> WORK TASK:
For the word "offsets", count the lines below that contain it. Give the number alone.

> DATASET CONTENT:
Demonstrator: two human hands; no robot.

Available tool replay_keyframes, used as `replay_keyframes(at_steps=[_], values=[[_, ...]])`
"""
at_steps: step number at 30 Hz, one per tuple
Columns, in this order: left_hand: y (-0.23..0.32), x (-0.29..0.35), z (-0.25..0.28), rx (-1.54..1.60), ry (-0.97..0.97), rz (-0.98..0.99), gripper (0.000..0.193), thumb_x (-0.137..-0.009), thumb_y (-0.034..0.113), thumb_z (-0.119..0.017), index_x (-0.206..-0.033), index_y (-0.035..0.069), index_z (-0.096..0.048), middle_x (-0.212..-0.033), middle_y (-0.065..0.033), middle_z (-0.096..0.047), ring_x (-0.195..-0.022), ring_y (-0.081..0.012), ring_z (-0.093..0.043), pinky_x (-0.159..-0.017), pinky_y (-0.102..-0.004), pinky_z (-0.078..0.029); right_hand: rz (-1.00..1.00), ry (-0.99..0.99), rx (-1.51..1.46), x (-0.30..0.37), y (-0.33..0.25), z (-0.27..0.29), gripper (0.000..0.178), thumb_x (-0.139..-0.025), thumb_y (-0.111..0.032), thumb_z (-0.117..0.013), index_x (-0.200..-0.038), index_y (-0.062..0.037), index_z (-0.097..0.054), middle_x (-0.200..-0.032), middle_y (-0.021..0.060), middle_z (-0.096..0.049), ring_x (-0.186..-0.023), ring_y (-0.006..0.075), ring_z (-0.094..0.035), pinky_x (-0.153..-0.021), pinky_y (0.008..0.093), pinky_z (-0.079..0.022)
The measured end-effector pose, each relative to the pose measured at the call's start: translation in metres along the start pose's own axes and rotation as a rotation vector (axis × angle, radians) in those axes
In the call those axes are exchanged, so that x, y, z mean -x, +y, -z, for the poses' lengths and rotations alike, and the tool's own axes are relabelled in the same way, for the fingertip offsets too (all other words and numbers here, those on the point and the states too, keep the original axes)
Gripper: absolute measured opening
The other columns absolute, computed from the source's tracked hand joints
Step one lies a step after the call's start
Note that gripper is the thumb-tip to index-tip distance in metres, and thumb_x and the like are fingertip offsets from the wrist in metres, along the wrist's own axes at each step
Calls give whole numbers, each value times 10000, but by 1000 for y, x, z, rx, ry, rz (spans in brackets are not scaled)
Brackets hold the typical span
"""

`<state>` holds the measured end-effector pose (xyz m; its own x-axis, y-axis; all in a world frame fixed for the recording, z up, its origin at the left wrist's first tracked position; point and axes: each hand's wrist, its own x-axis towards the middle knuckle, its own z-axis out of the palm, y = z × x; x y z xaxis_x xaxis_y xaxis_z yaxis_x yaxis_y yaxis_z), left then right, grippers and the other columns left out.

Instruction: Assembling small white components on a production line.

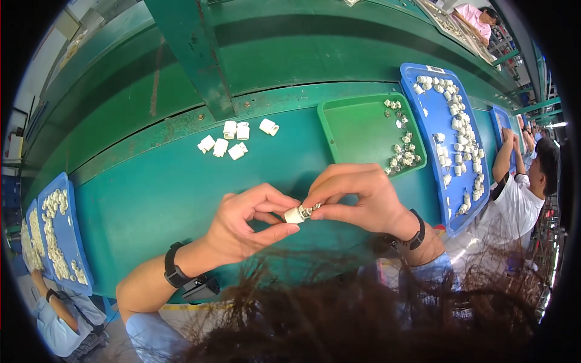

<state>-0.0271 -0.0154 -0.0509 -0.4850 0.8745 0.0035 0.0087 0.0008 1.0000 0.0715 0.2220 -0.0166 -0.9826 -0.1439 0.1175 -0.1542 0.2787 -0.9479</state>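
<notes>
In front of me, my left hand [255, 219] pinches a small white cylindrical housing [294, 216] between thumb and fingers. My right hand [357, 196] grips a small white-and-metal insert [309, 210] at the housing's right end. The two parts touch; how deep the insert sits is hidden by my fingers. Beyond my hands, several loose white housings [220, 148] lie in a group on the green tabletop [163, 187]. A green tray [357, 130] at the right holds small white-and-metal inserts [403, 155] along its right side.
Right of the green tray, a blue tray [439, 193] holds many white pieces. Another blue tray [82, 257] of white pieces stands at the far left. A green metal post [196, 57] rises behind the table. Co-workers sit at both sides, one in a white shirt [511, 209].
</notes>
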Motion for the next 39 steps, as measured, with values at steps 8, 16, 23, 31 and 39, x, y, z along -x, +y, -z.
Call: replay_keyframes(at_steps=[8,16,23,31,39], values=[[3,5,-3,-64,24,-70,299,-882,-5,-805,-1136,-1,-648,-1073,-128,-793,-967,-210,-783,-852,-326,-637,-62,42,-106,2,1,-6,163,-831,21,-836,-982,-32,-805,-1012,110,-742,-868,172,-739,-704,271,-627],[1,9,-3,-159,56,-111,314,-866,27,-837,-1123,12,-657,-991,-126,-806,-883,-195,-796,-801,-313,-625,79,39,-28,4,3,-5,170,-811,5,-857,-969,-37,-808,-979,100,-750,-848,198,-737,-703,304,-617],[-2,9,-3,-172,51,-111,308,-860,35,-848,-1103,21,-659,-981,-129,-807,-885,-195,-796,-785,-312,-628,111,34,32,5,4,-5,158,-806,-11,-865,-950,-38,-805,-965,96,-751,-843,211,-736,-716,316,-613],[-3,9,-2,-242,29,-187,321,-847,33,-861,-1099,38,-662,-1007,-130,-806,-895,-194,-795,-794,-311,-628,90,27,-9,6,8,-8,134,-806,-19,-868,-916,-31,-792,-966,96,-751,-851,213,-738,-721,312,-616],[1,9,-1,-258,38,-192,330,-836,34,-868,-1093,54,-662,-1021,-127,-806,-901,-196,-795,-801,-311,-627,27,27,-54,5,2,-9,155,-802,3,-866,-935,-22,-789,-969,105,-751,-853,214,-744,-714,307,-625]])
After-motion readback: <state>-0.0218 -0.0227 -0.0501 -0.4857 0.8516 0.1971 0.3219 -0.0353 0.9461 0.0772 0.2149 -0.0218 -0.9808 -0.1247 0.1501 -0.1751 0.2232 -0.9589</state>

> THE COMPLETED TASK:
2